(Problem to solve): Only the lines from the beginning of the listing below through the line with "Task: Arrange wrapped" belong in the answer; please print them exactly and drop the pictures.
Dataset content START
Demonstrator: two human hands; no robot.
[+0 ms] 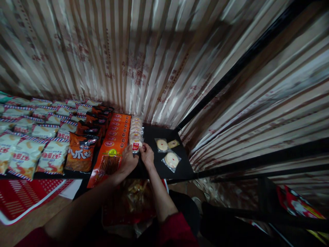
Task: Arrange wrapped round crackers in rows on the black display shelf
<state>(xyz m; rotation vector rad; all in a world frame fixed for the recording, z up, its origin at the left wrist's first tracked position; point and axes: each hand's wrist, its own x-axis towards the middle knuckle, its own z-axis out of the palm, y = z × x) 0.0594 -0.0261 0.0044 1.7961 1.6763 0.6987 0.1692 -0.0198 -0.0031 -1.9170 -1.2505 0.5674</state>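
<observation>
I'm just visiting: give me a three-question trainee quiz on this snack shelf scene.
1. True or false: both hands touch the nearest packet in the row of round pastry packets.
2. Which lies directly left of that row?
A. orange flat packs
B. white shrimp chip bags
C. a glass bottle
3. Fill in: loose round pastries lie on the black shelf to the ____ of the hands.

Key
1. True: the left hand and right hand meet at its front end.
2. A
3. right
</observation>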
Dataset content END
(Solution for this problem):
Demonstrator: two human hands; no robot.
[+0 ms] 
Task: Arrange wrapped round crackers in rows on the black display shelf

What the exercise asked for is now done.